What to produce
The expected reply is all of the data, returned exactly.

»»

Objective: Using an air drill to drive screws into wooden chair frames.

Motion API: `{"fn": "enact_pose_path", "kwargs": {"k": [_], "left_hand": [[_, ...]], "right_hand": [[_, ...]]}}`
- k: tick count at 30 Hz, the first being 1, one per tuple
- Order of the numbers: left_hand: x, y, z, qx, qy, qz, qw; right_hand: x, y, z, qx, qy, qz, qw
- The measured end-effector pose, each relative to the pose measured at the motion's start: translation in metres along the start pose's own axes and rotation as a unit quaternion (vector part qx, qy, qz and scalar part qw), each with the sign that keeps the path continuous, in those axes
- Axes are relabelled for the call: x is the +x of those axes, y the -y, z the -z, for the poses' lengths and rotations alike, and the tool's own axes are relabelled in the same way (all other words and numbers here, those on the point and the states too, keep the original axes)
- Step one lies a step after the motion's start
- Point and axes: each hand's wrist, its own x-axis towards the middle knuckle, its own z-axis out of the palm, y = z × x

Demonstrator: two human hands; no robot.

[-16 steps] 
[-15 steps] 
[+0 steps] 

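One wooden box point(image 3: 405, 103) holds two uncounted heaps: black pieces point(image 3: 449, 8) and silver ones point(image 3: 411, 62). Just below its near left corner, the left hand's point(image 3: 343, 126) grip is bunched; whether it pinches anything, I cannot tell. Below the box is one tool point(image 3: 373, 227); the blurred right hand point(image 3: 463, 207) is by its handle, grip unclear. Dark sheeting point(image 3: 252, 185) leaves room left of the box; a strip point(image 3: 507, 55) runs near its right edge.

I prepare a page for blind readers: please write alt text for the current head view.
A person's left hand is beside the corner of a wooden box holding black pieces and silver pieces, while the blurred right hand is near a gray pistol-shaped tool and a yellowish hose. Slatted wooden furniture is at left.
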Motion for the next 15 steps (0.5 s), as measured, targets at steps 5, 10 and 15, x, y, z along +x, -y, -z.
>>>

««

Expected answer
Objective: Using an air drill to drive screws into wooden chair frames.

Motion API: `{"fn": "enact_pose_path", "kwargs": {"k": [_], "left_hand": [[_, ...]], "right_hand": [[_, ...]]}}`
- k: tick count at 30 Hz, the first being 1, one per tuple
- Order of the numbers: left_hand: x, y, z, qx, qy, qz, qw; right_hand: x, y, z, qx, qy, qz, qw
- The measured end-effector pose, each relative to the pose measured at the motion's start: translation in metres along the start pose's own axes and rotation as a unit quaternion (vector part qx, qy, qz and scalar part qw), each with the sign that keeps the path continuous, in those axes
- Axes are relabelled for the call: x is the +x of those axes, y the -y, z the -z, for the poses' lengths and rotations alike, and the tool's own axes are relabelled in the same way (all other words and numbers here, those on the point and the states too, keep the original axes)
- Step one lies a step after the motion's start
- Point and axes: each hand's wrist, its own x-axis towards the middle knuckle, its own z-axis out of the palm, y = z × x

Demonstrator: two human hands; no robot.

[-16 steps] 
[-15 steps] 
[+0 steps] 

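One wooden box point(image 3: 405, 103) holds two uncounted heaps: black pieces point(image 3: 449, 8) and silver ones point(image 3: 411, 62). Just below its near left corner, the left hand's point(image 3: 343, 126) grip is bunched; whether it pinches anything, I cannot tell. Below the box is one tool point(image 3: 373, 227); the blurred right hand point(image 3: 463, 207) is by its handle, grip unclear. Dark sheeting point(image 3: 252, 185) leaves room left of the box; a strip point(image 3: 507, 55) runs near its right edge.

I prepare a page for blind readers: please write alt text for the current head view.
A person's left hand is beside the corner of a wooden box holding black pieces and silver pieces, while the blurred right hand is near a gray pistol-shaped tool and a yellowish hose. Slatted wooden furniture is at left.
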Motion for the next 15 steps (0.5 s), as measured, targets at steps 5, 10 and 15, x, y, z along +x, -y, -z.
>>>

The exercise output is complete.